What needs to be done: Only lines holding the string "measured" are wanted; copy each one from the material.

Provided material:

-=-=-

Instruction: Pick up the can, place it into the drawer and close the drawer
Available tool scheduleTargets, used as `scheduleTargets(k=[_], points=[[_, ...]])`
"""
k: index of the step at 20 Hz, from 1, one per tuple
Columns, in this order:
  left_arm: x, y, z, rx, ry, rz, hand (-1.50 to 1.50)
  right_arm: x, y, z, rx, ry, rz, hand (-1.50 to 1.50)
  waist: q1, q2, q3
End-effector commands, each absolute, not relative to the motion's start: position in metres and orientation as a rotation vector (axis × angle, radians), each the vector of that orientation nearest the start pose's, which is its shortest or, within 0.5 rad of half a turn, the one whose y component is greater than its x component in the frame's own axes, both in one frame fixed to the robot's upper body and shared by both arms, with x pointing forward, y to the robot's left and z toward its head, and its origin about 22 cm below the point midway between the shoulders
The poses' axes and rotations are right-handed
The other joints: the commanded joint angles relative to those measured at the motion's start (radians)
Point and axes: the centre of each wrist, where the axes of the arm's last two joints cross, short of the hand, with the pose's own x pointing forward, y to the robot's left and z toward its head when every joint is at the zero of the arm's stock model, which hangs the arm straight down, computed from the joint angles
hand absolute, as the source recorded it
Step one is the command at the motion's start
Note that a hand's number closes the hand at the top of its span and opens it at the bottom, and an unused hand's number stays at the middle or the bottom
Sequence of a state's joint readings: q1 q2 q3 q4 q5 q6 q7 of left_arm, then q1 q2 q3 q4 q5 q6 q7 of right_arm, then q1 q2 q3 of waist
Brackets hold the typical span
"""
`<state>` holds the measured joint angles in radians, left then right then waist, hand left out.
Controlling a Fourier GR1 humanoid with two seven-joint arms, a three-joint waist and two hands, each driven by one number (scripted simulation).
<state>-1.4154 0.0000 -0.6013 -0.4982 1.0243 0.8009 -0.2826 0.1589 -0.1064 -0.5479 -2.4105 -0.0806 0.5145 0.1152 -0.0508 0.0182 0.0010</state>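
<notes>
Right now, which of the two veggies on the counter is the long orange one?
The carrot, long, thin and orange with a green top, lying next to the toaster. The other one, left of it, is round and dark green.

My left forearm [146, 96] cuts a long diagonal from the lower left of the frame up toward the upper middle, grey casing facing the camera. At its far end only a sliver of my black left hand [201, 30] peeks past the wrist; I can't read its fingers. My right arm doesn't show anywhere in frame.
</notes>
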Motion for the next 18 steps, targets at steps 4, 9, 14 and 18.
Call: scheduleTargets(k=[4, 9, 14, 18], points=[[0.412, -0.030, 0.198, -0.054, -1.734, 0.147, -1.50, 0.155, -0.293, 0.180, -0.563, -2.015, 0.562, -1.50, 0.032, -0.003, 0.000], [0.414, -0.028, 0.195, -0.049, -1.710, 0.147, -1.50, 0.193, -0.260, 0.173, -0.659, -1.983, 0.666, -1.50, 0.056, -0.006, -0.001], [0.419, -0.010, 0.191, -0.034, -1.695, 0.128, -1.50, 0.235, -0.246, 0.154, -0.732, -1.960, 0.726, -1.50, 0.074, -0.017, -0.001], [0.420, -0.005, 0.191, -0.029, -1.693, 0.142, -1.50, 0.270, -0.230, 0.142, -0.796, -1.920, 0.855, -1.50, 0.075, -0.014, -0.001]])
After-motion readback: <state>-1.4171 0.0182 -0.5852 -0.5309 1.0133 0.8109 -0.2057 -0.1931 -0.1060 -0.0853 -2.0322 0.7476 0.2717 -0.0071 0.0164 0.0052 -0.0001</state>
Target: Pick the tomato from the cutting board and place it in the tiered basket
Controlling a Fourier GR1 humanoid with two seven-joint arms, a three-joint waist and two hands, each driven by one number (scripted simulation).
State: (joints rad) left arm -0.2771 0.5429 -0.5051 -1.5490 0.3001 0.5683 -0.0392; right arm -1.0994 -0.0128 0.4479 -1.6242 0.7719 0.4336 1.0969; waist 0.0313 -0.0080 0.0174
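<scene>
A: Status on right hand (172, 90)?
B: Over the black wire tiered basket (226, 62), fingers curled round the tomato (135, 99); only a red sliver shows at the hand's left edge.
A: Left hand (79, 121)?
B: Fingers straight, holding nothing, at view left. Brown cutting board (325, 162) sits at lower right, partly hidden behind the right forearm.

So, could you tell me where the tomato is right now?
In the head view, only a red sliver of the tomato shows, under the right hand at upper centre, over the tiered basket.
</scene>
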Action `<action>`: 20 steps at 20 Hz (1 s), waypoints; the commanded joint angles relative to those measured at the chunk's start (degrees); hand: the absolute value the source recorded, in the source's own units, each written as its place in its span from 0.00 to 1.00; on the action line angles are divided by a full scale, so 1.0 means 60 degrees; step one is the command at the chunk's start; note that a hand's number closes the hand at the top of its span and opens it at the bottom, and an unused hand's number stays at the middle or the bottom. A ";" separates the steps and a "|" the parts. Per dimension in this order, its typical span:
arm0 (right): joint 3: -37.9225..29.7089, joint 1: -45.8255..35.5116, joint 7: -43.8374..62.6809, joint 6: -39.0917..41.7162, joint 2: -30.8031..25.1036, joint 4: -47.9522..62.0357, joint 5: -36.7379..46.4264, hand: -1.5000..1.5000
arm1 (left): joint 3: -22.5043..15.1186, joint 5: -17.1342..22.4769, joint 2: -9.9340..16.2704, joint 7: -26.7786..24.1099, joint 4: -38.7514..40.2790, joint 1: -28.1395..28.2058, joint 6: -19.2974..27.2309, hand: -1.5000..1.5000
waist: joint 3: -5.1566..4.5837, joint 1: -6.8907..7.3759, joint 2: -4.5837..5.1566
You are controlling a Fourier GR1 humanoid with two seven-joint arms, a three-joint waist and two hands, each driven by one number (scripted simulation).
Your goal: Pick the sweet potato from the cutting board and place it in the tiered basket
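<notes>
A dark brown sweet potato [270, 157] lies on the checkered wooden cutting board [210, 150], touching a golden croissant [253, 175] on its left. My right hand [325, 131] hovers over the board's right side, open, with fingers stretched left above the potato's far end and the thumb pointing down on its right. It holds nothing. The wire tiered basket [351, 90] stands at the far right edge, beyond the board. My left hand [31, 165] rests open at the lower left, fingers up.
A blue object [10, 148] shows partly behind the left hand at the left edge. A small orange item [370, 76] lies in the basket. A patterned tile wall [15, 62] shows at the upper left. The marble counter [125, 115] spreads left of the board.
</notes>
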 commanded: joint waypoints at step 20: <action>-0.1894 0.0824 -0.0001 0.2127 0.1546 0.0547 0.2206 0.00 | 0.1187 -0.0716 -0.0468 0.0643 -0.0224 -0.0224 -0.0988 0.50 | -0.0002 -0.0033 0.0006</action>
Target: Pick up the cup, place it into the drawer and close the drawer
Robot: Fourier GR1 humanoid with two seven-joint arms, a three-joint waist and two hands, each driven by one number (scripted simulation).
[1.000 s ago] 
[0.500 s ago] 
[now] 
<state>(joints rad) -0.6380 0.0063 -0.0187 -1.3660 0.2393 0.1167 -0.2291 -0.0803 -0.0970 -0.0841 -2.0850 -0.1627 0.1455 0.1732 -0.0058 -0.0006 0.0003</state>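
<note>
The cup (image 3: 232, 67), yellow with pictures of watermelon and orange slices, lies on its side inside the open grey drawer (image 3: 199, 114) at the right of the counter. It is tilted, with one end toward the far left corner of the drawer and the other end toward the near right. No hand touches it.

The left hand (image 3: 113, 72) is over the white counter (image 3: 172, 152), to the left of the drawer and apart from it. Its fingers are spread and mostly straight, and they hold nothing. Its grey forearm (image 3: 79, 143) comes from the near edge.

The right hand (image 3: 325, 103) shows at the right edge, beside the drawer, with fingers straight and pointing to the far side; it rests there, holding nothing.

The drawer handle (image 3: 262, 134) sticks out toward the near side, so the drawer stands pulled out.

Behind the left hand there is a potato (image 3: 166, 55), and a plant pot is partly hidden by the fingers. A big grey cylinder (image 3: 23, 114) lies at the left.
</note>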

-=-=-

Task result:
The other joints: the commanded joint angles relative to those measured at the motion's start (radians)
`<state>` holds the measured joint angles in radians, left then right then waist, hand left out.
Action `<action>`: 20 steps at 20 Hz (1 s), waypoints; the commanded joint angles relative to those measured at the chunk's start (degrees); hand: the absolute value the source recorded, in the source's own units, each written as its place in its span from 0.00 to 1.00; on the action line angles are divided by a full scale, so 1.0 means 60 degrees; step one is the command at the chunk's start; note that a hand's number closes the hand at the top of its span and opens it at the bottom, and an unused hand's number stays at the middle or the bottom. A ";" separates the steps and a "|" the parts. Per dimension in this order, its typical span:

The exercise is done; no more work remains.